Originally developed to study occupational choice, it has become the canonical model for analyzing treatment effects when individuals select into treatment based on anticipated outcomes.

This model introduces fundamental concepts:

Selection on unobservables
Treatment effect heterogeneity
Marginal treatment effects (MTE)
Local average treatment effects (LATE)

These ideas are central to modern applied microeconometrics and connect directly to some later identification examples we consider.

1.2 The Model

The model is very simple. Let \(D\in\{0,1\}\) be a treatment or choice made by each individual in an economy. Individuals make the choice / take the treatment if the utility they derive from \(D=1\) exceeds that if \(D=1\). Let \(Z\) be a vector of observables that influences payoffs. The selection equation is:

\[ D = \mathbf{1}\{\mu_{d}(Z) - V \geq 0\} \]
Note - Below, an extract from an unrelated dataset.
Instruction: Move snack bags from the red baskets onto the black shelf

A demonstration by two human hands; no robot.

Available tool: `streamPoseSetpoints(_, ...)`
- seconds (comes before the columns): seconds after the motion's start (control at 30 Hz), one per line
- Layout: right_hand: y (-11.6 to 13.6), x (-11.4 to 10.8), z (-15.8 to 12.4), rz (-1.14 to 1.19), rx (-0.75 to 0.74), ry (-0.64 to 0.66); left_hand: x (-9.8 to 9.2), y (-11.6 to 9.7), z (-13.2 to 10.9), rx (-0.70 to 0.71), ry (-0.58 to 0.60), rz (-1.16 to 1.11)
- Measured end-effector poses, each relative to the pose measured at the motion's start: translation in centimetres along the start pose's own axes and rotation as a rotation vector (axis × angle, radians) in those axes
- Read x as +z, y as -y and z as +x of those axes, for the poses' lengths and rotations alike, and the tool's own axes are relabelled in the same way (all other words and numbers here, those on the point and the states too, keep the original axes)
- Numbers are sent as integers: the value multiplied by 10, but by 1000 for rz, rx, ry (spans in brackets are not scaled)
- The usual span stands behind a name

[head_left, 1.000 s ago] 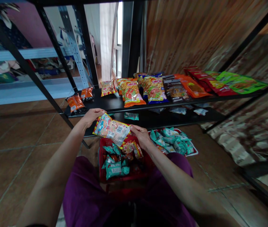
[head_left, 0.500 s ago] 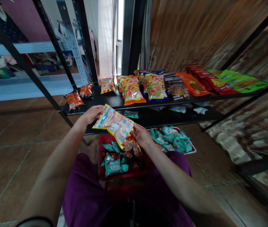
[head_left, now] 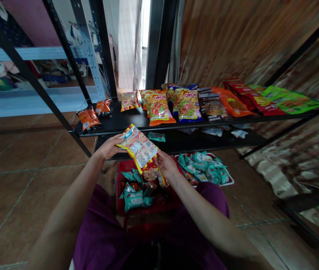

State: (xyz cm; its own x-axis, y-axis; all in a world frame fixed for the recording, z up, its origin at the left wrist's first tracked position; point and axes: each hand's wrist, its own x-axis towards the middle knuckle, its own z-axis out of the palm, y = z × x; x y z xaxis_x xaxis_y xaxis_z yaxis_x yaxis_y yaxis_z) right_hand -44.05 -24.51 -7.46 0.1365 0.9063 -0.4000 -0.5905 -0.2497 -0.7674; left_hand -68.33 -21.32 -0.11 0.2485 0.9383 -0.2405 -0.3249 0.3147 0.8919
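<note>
A yellow-edged snack bag [head_left: 140, 147] is held between my two hands, its printed side with a barcode facing up. My left hand [head_left: 110, 146] grips its left edge, and my right hand [head_left: 165, 164] grips its right edge. Below the bag sits a red basket [head_left: 120, 205] with teal packets [head_left: 134, 200] and some red and yellow packets inside. Part of the basket's contents is hidden by the bag and my right hand.
A black shelf [head_left: 125, 119] ahead bears orange packets [head_left: 89, 119], noodle-like snack bags [head_left: 159, 108] and green bags [head_left: 291, 99]. A white-rimmed basket [head_left: 230, 180] of teal packets stands right of the red one.
The held bag has turned slightly and come a little to the left. My left hand has moved slightly lower, with its grip kept. The view has shifted slightly.
</note>
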Motion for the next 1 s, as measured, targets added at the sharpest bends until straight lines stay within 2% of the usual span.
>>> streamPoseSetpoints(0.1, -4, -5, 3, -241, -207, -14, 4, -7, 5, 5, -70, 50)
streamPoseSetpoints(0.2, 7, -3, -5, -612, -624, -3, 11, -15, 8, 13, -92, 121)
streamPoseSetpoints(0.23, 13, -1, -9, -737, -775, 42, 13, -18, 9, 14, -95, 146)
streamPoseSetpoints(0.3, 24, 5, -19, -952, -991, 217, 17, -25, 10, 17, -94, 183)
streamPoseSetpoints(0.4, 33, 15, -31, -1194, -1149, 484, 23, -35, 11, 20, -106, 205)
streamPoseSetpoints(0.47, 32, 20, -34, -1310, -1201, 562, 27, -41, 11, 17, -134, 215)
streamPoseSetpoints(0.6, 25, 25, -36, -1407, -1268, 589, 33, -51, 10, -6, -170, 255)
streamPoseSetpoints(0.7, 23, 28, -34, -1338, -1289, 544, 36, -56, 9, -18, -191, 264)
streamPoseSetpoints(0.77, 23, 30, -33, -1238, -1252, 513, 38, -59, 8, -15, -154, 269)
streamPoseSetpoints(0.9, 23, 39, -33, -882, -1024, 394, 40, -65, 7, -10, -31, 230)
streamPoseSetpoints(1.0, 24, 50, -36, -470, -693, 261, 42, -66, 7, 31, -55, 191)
where \(\mu_{d}(Z)\) is a deterministic function of \(Z\) and \(V\) is a random variable that is unobserved to the econometrician. Some other notes:

The term \(\mu_{d}(Z)-V\) can be interpreted as the difference in utilities and the function \(\mu_{d}\) can be viewed with the usual welfarist interpretations.
In this sense, the selection equation is essentially a binary choice model.
This model already builds in some special structure: the unobservables that dermine choices (\(V\)) are additively separable with respect to the observable factors \(Z\). We’ll return to this in future sections on identification.
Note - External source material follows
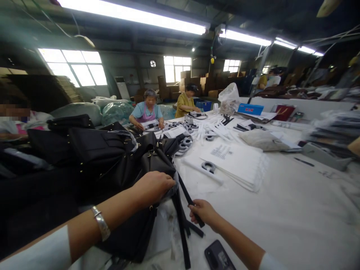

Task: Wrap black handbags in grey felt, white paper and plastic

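Note:
My left hand (pixel 156 186) is closed at the right side of a black bag (pixel 132 232). Clear plastic wrap (pixel 172 190) shows at its fingertips, and what lies under the palm is hidden. My right hand (pixel 204 213) pinches a flat black strap (pixel 184 188) near its lower end. That strap runs up and left toward the bags, passing close to my left hand. More black straps (pixel 180 227) hang down between my hands onto the white table (pixel 267 225). A dark phone (pixel 218 255) lies on the table below my right hand.
Black bags (pixel 95 146) are piled at the left. White printed bags (pixel 233 161) lie stacked on the table, with a grey ring-shaped roll (pixel 208 167) beside them. Across the table sit two people (pixel 147 110); another person (pixel 17 120) is at far left. A blue box (pixel 250 109) stands behind.

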### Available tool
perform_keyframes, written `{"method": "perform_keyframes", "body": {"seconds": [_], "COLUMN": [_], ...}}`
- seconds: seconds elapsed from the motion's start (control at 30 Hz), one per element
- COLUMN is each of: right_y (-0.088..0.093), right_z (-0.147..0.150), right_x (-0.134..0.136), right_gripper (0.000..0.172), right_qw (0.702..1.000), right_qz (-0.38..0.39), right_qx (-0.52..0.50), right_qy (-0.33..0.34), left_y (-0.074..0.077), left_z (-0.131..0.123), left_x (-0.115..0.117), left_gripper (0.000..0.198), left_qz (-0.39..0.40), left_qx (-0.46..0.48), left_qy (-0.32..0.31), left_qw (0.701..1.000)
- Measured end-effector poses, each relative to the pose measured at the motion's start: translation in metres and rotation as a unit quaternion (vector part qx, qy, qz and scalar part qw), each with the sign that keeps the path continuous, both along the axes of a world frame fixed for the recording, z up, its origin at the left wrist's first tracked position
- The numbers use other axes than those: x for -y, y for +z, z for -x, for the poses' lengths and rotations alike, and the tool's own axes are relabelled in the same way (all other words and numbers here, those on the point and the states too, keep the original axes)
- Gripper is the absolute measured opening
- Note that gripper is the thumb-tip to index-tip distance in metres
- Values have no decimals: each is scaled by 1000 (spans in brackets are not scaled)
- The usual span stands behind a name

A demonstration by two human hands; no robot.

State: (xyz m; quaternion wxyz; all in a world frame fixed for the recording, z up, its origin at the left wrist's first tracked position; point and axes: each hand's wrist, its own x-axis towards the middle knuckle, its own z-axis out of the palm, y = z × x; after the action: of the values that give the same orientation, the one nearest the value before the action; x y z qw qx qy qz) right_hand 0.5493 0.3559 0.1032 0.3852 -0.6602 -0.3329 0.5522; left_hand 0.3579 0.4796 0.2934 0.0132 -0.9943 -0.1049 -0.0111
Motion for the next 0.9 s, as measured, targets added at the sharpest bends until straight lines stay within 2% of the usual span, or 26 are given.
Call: {"method": "perform_keyframes", "body": {"seconds": [0.1,0.17,0.23,0.27,0.33,0.4,0.47,0.53,0.57,0.67,0.7,0.77,0.83,0.87,0.9], "right_y": [34,62,94,110,135,149,151,146,142,129,125,114,103,97,91], "right_z": [15,29,43,50,61,70,78,88,95,124,135,158,182,194,206], "right_x": [46,72,97,109,138,169,199,223,232,248,249,247,237,230,222], "right_gripper": [40,46,42,38,30,26,27,36,42,52,51,50,48,45,40], "right_qw": [999,995,983,973,954,939,929,919,915,911,913,906,882,858,848], "right_qz": [-29,-52,-100,-127,-166,-196,-232,-293,-326,-380,-381,-378,-375,-380,-377], "right_qx": [-26,-44,-56,-53,-57,-69,-88,-112,-116,-60,-18,74,185,259,290], "right_qy": [39,74,143,184,241,274,276,237,208,145,146,176,215,231,234], "left_y": [-18,-30,-40,-43,-45,-41,-28,-5,10,61,78,104,114,112,103], "left_z": [21,32,40,43,48,56,71,92,105,156,177,224,280,311,344], "left_x": [32,56,80,91,112,131,151,177,192,248,269,310,348,367,384], "left_gripper": [44,62,77,78,56,25,22,22,21,20,25,35,42,42,42], "left_qz": [78,130,170,184,204,209,194,166,152,142,136,129,172,216,254], "left_qx": [-1,5,27,46,93,154,226,325,385,571,607,640,635,615,609], "left_qy": [-5,-20,-36,-41,-38,-18,12,38,49,51,59,96,161,190,219], "left_qw": [997,991,985,981,974,966,954,930,909,807,781,752,736,734,719]}}
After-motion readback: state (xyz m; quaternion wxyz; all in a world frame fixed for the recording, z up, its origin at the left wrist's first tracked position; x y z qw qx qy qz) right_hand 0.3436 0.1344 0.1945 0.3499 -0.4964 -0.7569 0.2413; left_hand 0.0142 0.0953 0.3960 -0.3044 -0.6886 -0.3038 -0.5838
The selection equation is paired with a pair of potential outcome equations:

\[\begin{align} Y_1 &= \mu_1(X) + U_1 \\ Y_0 &= \mu_0(X) + U_0 \end{align}\]

where:

\(X\subset Z\) are observed characteristics
\(U_1, U_0\) are unobserved components that determine outcomes

Key assumption: \((U_1, U_0, V)\) are jointly distributed, potentially correlated. We’ll later return to the implications of this assumption.

A canonical example of this model is the returns to schooling, where \(D\in\{0,1\}\) is the decision to attend college.

1.3 Potential Outcomes and Observability

1.3.1 What We Observe vs. What We Want

Observable:

Treatment status: \(D\)
Actual outcome: \(Y_{D}\)
Covariates: \(X, Z\)

Not observable:

Counterfactual outcomes: we don’t see \(Y_{1-D}\)
Individual treatment effects: \(\Delta = Y_{1} - Y_{0}\)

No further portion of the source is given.